Question

A bus starts from rest accelerates in a straight line at a constant rate 3 ms-2 for 8 seconds. Calculate the distance travelled by the bus during this time interval.

Answer 1

your ans

bus starts from rest

so

u=0

a=3

t=8

to find distance

s=ut +1/2at2

s=0×8+1/2×3×8×8

s=96m

Answer 2

$\bf \large \it{Hey \: User!!!}$

according to the question, the bus starts from rest and accelerates in a straight line at a constant rate 3ms^-2 for 8 seconds.

the bus starts from rest, therefore it's initial velocity (u) = 0ms^-1

acceleration = 3ms^-2

time = 8 seconds

we can find it's distance by both two second and third equation.

by second equation :-

>> s = ut + 1/2 at²
>> s = (0×8) + 1/2 (3) (8)²
>> s = 0 + 3/2 × 64
>> s = 3 × 32
>> s = 96m

for 3rd equation, we need to find it's final velocity.

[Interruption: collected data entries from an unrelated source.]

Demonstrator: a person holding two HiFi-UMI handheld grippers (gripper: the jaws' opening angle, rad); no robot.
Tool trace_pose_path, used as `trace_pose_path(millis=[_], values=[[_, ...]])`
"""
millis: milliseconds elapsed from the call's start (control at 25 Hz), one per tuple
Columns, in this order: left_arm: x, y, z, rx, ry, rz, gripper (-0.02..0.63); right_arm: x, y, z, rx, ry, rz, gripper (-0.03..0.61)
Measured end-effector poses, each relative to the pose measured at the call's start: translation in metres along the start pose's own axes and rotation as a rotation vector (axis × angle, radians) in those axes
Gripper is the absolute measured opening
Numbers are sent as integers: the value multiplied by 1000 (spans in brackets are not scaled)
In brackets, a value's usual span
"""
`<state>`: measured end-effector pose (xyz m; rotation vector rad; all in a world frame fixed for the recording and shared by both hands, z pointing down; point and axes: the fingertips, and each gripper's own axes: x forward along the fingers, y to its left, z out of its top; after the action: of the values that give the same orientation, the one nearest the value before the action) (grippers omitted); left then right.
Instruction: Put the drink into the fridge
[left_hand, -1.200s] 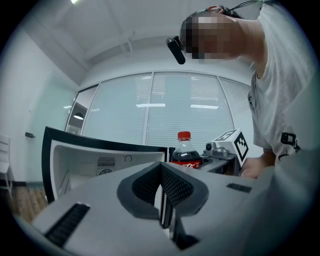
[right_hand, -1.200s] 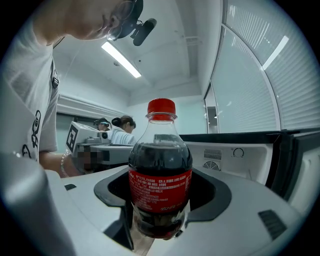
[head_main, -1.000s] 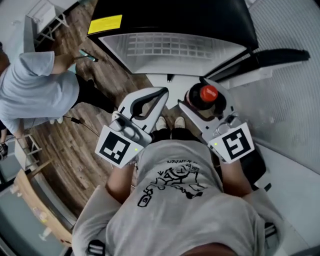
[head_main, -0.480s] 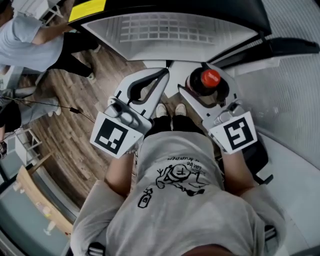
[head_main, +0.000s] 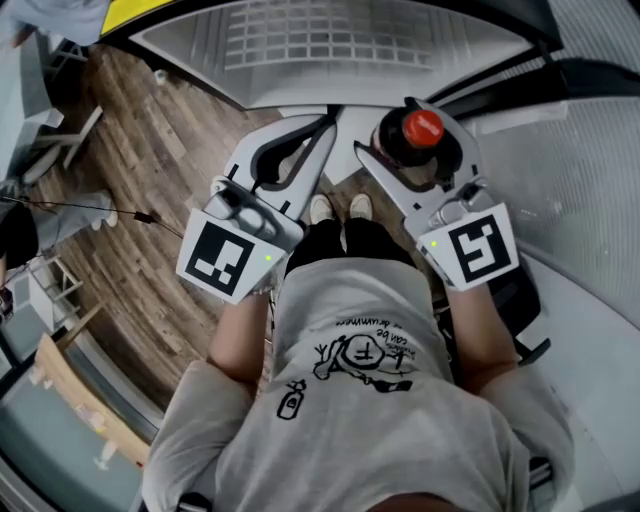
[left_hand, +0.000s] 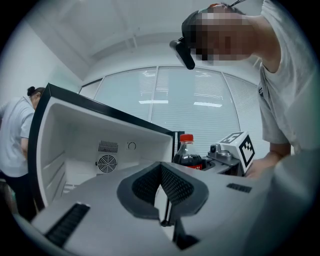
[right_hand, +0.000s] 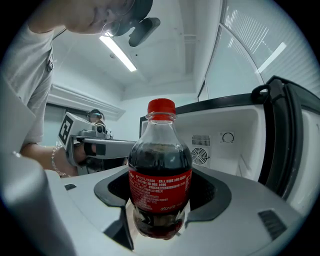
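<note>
**Drink bottle gripped in right tool before the open fridge**

Head view: The person stands on a wooden floor (head_main: 140, 150), facing the fridge (head_main: 340, 45), whose white top runs along the upper edge of the picture. The fridge door (head_main: 590, 75) stands swung out at the upper right. The left tool (head_main: 324, 128) is held level in front of the body. Its jaws are closed tip to tip and there is nothing between them. The right tool (head_main: 386, 128) is held alongside it, and its jaws are clamped round the drink bottle (head_main: 422, 128). The bottle is upright, red cap uppermost, just short of the fridge front.

Left gripper view: The two jaws meet at their far end and the hollow between the dark pads (left_hand: 177, 187) is empty. Beyond them is the white fridge interior, with a round fan grille (left_hand: 106, 163) on its back wall. The bottle and the right tool's marker cube (left_hand: 241, 149) show just to the right of the fridge's front edge. A bystander (left_hand: 12, 135) stands at the far left.

Right gripper view: The bottle fills the centre, with dark liquid and a red label (right_hand: 161, 187). It sits upright in the hollow, with pads bearing on both of its sides. The open fridge cavity lies behind it to the right and the left tool to the left.
</note>
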<state>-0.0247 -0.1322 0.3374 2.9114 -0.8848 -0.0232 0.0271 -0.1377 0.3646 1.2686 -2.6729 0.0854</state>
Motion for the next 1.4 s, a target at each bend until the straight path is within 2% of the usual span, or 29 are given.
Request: trace_pose_path(millis=[240, 640, 1400], values=[[12, 10, -9, 28, 2, -10, 2, 14, -11, -6, -57, -20, -23, 325], [31, 32, -11, 70, -15, 14, 2, 41, -40, -10, -71, -46, -48, 325], [70, 75, -11, 106, -54, 41, 2, 85, -80, -5, -42, -70, -44, 325]])
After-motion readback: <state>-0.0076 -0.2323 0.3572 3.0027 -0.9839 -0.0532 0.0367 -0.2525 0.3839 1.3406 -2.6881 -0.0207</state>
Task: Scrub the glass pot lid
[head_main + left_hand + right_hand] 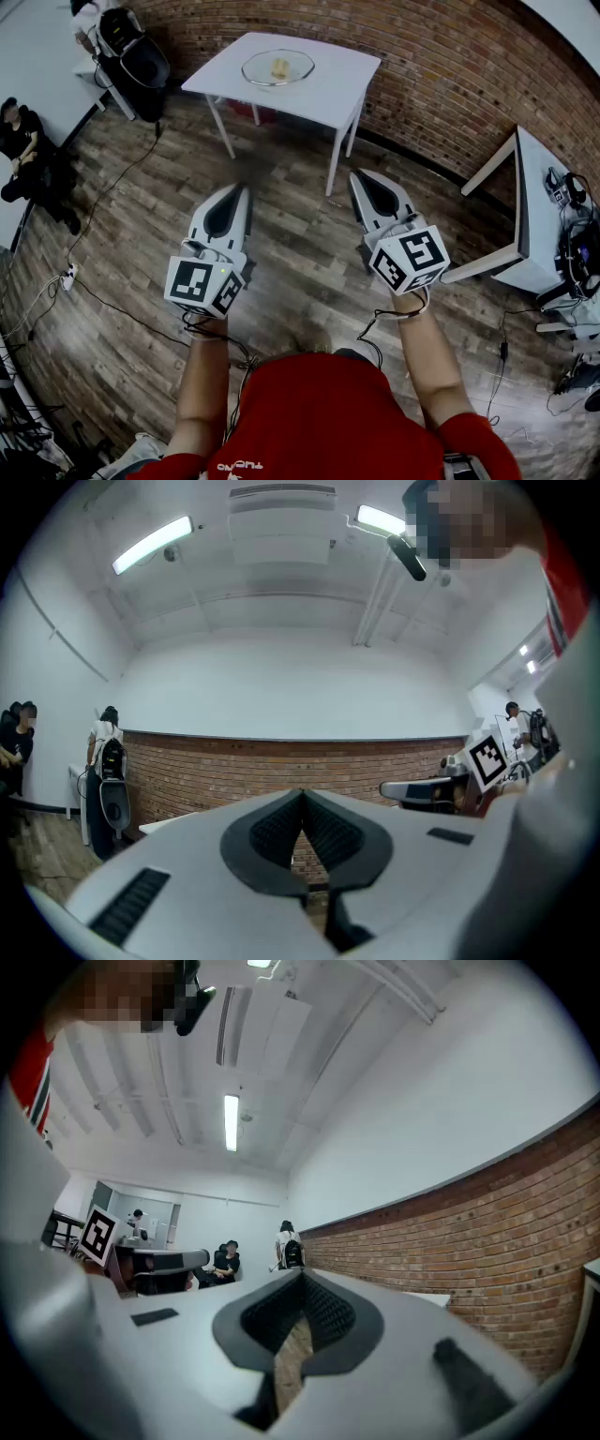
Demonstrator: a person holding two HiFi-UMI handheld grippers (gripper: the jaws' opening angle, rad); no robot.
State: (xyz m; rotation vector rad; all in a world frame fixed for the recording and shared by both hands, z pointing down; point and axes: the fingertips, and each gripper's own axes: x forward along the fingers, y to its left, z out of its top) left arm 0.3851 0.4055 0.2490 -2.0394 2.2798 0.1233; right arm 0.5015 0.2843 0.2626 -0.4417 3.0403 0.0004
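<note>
The glass pot lid (278,67) lies on a small white table (323,94) by the brick wall, far ahead of me, with a small yellowish thing (279,67) on or under it. My left gripper (241,190) and right gripper (357,176) hang side by side over the wooden floor, well short of the table. Both are shut with nothing between the jaws. In the left gripper view the left gripper (301,796) points at the brick wall; in the right gripper view the right gripper (302,1281) points along the wall.
A second white table (534,216) stands at the right with headphones and gear. Cables (103,202) run across the floor at left. A seated person (23,155) is at the far left; a black bag (141,64) sits by another table.
</note>
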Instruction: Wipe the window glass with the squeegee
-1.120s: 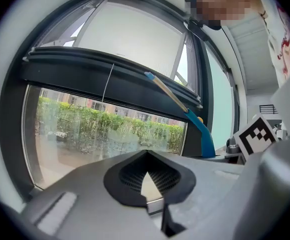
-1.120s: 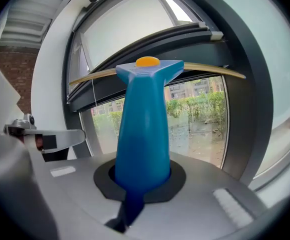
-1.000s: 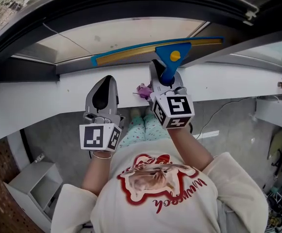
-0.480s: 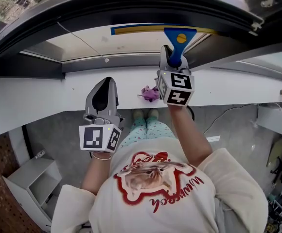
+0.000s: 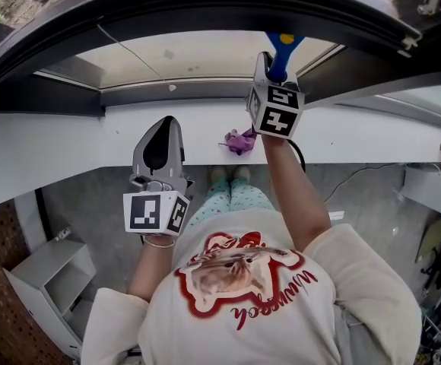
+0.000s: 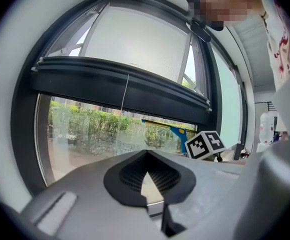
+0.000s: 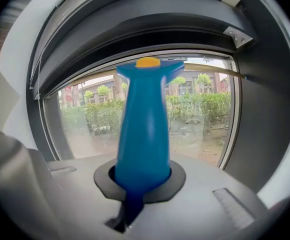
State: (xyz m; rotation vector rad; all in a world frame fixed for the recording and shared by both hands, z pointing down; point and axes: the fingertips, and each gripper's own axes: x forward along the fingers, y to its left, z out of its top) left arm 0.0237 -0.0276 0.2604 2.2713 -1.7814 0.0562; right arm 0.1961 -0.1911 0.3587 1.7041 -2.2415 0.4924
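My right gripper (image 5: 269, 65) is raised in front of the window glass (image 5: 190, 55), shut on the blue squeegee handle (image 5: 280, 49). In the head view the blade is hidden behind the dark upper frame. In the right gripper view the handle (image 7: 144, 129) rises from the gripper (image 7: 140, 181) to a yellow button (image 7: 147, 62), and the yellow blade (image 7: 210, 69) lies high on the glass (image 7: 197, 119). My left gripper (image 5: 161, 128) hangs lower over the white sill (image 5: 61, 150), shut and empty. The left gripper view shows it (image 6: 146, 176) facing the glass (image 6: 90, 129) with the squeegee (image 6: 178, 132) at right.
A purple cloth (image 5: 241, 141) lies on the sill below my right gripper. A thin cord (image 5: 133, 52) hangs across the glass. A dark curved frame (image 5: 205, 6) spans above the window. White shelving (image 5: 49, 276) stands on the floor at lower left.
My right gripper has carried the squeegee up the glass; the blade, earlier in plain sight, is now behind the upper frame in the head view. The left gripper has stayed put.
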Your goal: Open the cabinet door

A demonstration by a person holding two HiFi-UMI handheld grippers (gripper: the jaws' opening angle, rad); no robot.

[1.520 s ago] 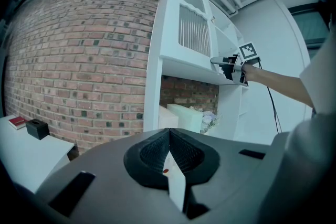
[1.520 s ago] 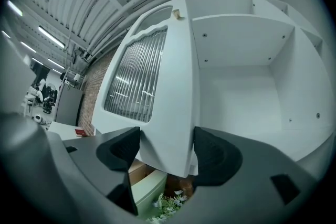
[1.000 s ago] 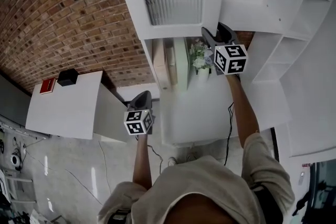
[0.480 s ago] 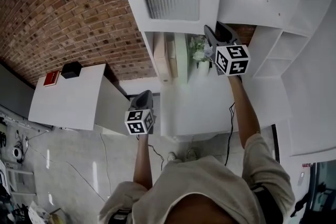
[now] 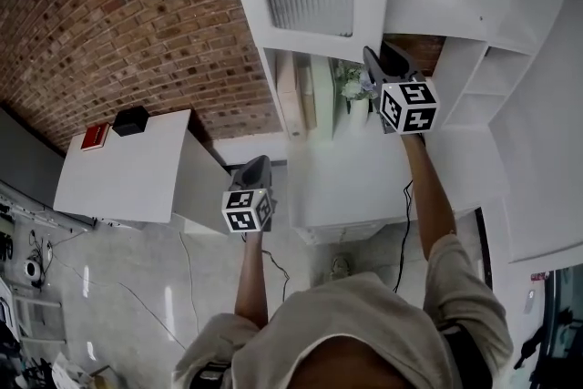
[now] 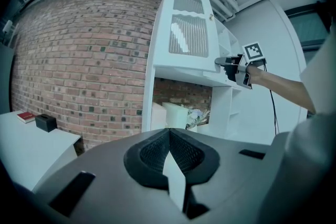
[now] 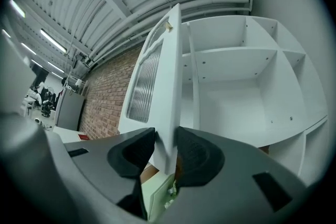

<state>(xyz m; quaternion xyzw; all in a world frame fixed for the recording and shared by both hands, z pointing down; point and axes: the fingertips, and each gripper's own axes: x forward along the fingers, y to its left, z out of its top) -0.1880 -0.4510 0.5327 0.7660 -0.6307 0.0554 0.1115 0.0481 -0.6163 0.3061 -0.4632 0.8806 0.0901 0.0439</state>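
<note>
1. Our right tool [image 7: 167, 152], its jaws just closing, clamps the cabinet door [image 7: 157, 76] by its edge.
2. The door stands swung out from the shelves [image 7: 236, 52]; we judge it mostly open.
3. Our left tool [image 6: 169, 136] hangs closed and empty.

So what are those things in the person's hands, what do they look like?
Each is a dark grey, wedge-shaped tool: the left gripper and the right gripper have black textured pads and carry a white cube with black square markers. The person wears a light short-sleeved shirt.

R gripper [image 7: 167, 150] fingers just closed onto door [image 5: 369, 5] edge.
</note>
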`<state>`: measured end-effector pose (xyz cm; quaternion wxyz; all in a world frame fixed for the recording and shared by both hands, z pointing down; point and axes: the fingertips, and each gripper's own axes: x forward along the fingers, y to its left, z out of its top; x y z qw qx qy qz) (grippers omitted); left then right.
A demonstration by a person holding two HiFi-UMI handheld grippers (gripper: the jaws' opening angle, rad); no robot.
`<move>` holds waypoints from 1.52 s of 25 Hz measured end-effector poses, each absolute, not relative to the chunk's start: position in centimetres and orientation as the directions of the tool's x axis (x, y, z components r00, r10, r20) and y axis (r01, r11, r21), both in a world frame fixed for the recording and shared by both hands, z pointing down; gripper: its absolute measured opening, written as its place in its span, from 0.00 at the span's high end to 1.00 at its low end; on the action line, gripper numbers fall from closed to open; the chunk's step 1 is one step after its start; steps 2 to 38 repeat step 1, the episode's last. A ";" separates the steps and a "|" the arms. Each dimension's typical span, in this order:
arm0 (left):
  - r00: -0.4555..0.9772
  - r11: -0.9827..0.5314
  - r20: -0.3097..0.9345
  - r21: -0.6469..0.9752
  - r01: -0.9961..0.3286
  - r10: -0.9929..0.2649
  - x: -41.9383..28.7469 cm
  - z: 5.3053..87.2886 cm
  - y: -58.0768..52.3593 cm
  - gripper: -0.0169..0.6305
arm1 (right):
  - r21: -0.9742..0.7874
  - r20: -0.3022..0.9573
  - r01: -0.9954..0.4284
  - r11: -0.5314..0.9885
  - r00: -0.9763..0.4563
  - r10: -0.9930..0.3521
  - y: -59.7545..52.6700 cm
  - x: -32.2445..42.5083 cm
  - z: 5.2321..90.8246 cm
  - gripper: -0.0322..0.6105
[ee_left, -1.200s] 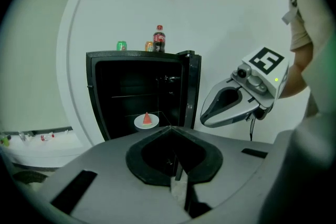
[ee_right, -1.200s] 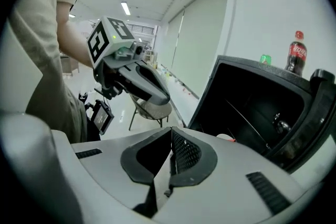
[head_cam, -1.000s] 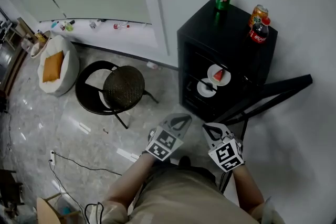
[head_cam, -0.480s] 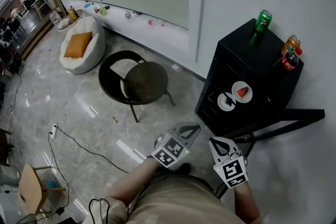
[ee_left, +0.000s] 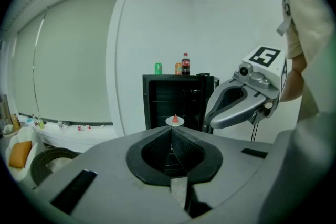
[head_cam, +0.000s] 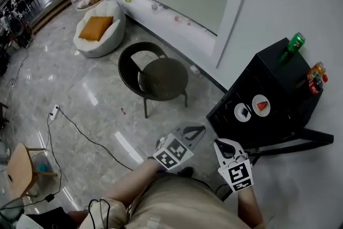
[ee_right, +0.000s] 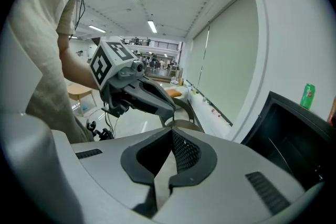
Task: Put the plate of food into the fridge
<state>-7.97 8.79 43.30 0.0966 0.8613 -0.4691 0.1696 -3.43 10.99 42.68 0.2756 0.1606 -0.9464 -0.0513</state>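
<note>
The plate of food (head_cam: 261,105) sits on a shelf inside the open black fridge (head_cam: 274,64), just beside a second plate (head_cam: 243,112). Near the fridge, the left gripper (head_cam: 195,130) and the right gripper (head_cam: 223,143) are both clenched on nothing.

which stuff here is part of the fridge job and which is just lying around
Job: black fridge, door open; plate of red food and second plate inside it; left gripper, right gripper, both shut and empty.
Lying about: green can, cola bottle, round chair, beanbag.
</note>
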 end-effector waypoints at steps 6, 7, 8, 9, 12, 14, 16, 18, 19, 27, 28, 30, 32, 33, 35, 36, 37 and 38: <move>0.498 -0.535 0.379 0.008 -0.845 -0.780 -9.0 43.2 9.2 0.96 | 0.185 0.506 -0.270 0.945 -0.798 -0.327 11.5 -4.4 42.7 0.92; 0.498 -0.535 0.379 0.008 -0.845 -0.780 -9.0 43.2 9.2 0.96 | 0.185 0.506 -0.270 0.945 -0.798 -0.327 11.5 -4.4 42.7 0.92; 0.498 -0.535 0.379 0.008 -0.845 -0.780 -9.0 43.2 9.2 0.96 | 0.185 0.506 -0.270 0.945 -0.798 -0.327 11.5 -4.4 42.7 0.92; 0.498 -0.535 0.379 0.008 -0.845 -0.780 -9.0 43.2 9.2 0.96 | 0.185 0.506 -0.270 0.945 -0.798 -0.327 11.5 -4.4 42.7 0.92; 0.498 -0.535 0.379 0.008 -0.845 -0.780 -9.0 43.2 9.2 0.96 | 0.185 0.506 -0.270 0.945 -0.798 -0.327 11.5 -4.4 42.7 0.92; 0.498 -0.535 0.379 0.008 -0.845 -0.780 -9.0 43.2 9.2 0.96 | 0.185 0.506 -0.270 0.945 -0.798 -0.327 11.5 -4.4 42.7 0.92; 0.498 -0.535 0.379 0.008 -0.845 -0.780 -9.0 43.2 9.2 0.96 | 0.185 0.506 -0.270 0.945 -0.798 -0.327 11.5 -4.4 42.7 0.92; 0.498 -0.535 0.379 0.008 -0.845 -0.780 -9.0 43.2 9.2 0.96 | 0.185 0.506 -0.270 0.945 -0.798 -0.327 11.5 -4.4 42.7 0.92; 0.498 -0.535 0.379 0.008 -0.845 -0.780 -9.0 43.2 9.2 0.96 | 0.185 0.506 -0.270 0.945 -0.798 -0.327 11.5 -4.4 42.7 0.92; 0.498 -0.535 0.379 0.008 -0.845 -0.780 -9.0 43.2 9.2 0.96 | 0.185 0.506 -0.270 0.945 -0.798 -0.327 11.5 -4.4 42.7 0.92; 0.498 -0.535 0.379 0.008 -0.845 -0.780 -9.0 43.2 9.2 0.96 | 0.185 0.506 -0.270 0.945 -0.798 -0.327 11.5 -4.4 42.7 0.92; 0.498 -0.535 0.379 0.008 -0.845 -0.780 -9.0 43.2 9.2 0.96 | 0.185 0.506 -0.270 0.945 -0.798 -0.327 11.5 -4.4 42.7 0.92; 0.498 -0.535 0.379 0.008 -0.845 -0.780 -9.0 43.2 9.2 0.96 | 0.185 0.506 -0.270 0.945 -0.798 -0.327 11.5 -4.4 42.7 0.92; 0.498 -0.535 0.379 0.008 -0.845 -0.780 -9.0 43.2 9.2 0.96 | 0.185 0.506 -0.270 0.945 -0.798 -0.327 11.5 -4.4 42.7 0.92; 0.498 -0.535 0.379 0.008 -0.845 -0.780 -9.0 43.2 9.2 0.96 | 0.185 0.506 -0.270 0.945 -0.798 -0.327 11.5 -4.4 42.7 0.92; 0.498 -0.535 0.379 0.008 -0.845 -0.780 -9.0 43.2 9.2 0.96 | 0.185 0.506 -0.270 0.945 -0.798 -0.327 11.5 -4.4 42.7 0.92; 0.498 -0.535 0.379 0.008 -0.845 -0.780 -9.0 43.2 9.2 0.96 | 0.185 0.506 -0.270 0.945 -0.798 -0.327 11.5 -4.4 42.7 0.92; 0.498 -0.535 0.379 0.008 -0.845 -0.780 -9.0 43.2 9.2 0.96 | 0.185 0.506 -0.270 0.945 -0.798 -0.327 11.5 -4.4 42.7 0.92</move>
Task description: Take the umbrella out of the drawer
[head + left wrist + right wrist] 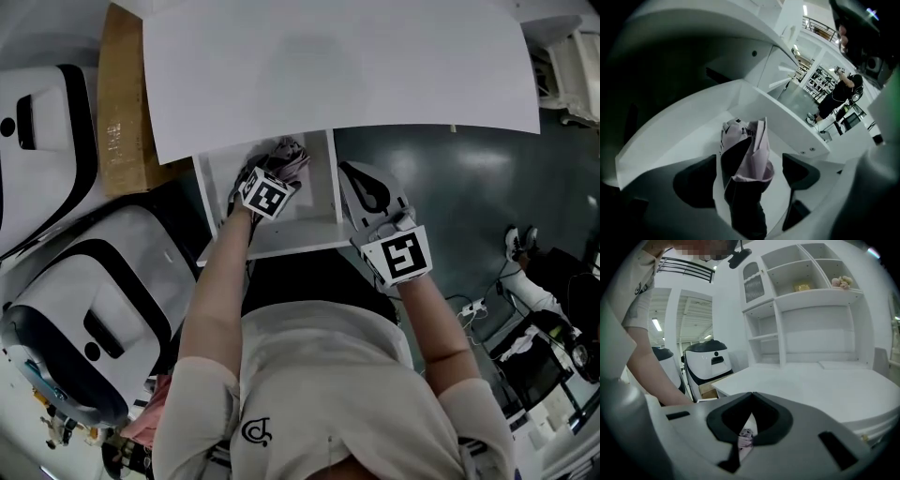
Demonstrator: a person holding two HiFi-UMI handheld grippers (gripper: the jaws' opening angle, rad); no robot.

by first equation of motion, we get :-

>> v = u + at
>> v = 0 + ( 3 × 8 )
>> v = 24ms^-1

the final velocity of the bus is 24ms^-1

now, we have to find the distance (s) travelled by the bus in 8 seconds.

>> 2as = v² - u²
>> 2 (3) (s) = 24² - 0²
>> 6s = 576
>> s = 576/6
>> s = 96m

hence, the distance travelled by the bus in 8 seconds is 96m.

$\bf \large \it{Cheers!!!}$